With the pictures removed, write out the data below exactly.

» Source material:

□ □ □

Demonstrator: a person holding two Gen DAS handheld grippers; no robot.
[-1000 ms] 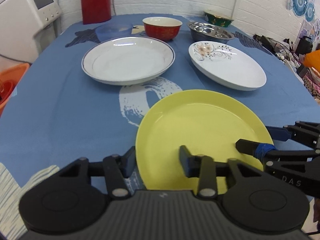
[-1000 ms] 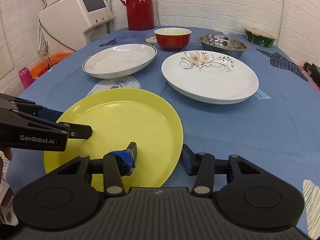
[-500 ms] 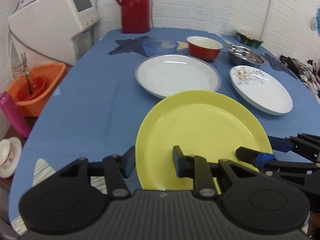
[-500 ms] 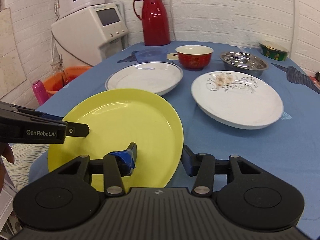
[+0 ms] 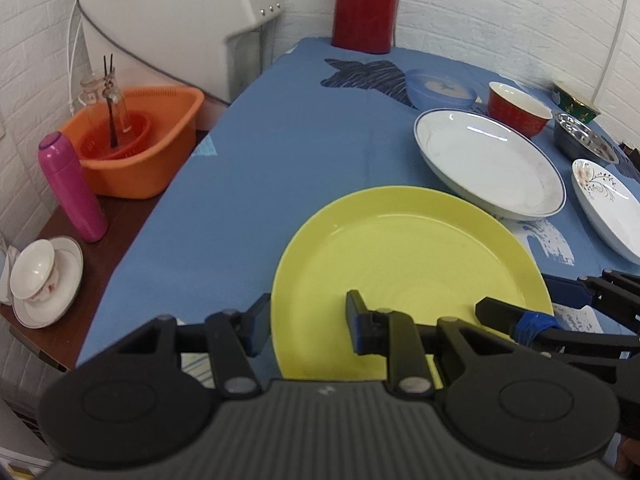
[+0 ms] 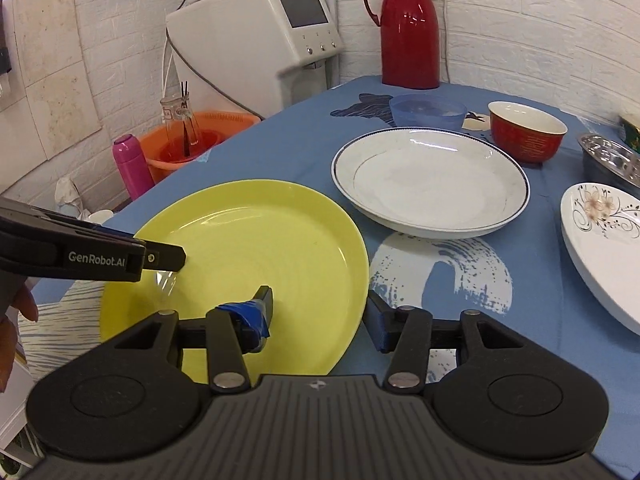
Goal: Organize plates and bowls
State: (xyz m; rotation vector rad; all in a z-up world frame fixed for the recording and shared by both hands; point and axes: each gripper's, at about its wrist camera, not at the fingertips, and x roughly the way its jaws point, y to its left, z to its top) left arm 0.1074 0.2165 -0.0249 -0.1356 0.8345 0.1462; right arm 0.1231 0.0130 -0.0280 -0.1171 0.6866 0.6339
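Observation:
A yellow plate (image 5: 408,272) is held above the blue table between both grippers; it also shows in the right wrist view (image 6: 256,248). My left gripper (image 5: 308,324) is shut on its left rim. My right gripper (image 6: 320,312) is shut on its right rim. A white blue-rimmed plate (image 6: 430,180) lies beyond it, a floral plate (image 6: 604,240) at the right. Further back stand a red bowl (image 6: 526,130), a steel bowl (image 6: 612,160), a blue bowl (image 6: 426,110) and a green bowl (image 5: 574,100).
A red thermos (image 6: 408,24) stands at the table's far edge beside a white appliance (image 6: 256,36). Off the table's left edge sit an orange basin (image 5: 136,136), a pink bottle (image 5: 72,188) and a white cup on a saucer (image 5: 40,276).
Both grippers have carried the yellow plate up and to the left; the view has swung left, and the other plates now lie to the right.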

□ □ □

» Result for this exercise:
Demonstrator: a person holding two Gen DAS handheld grippers; no robot.
[-1000 ms] 
[-1000 ms] 
[-500 ms] 
[-500 ms] 
[+0 ms] 
[+0 ms] 
Goal: Organize plates and bowls
State: (xyz m; rotation vector rad; all in a z-up world frame fixed for the recording and shared by both hands; point and axes: each gripper's, at about its wrist camera, not at the fingertips, and x roughly the way its jaws point, y to its left, z to its top) left arm 0.1074 0.2165 -0.0249 -0.1356 0.8345 0.1462; right arm 0.1231 0.0130 -0.0280 -0.1171 0.6866 0.6339
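Observation:
A yellow plate (image 5: 408,272) is held above the blue table between both grippers; it also shows in the right wrist view (image 6: 256,248). My left gripper (image 5: 308,324) is shut on its left rim. My right gripper (image 6: 320,312) is shut on its right rim. A white blue-rimmed plate (image 6: 430,180) lies beyond it, a floral plate (image 6: 604,240) at the right. Further back stand a red bowl (image 6: 526,130), a steel bowl (image 6: 612,160), a blue bowl (image 6: 426,110) and a green bowl (image 5: 574,100).
A red thermos (image 6: 408,24) stands at the table's far edge beside a white appliance (image 6: 256,36). Off the table's left edge sit an orange basin (image 5: 136,136), a pink bottle (image 5: 72,188) and a white cup on a saucer (image 5: 40,276).
Both grippers have carried the yellow plate up and to the left; the view has swung left, and the other plates now lie to the right.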

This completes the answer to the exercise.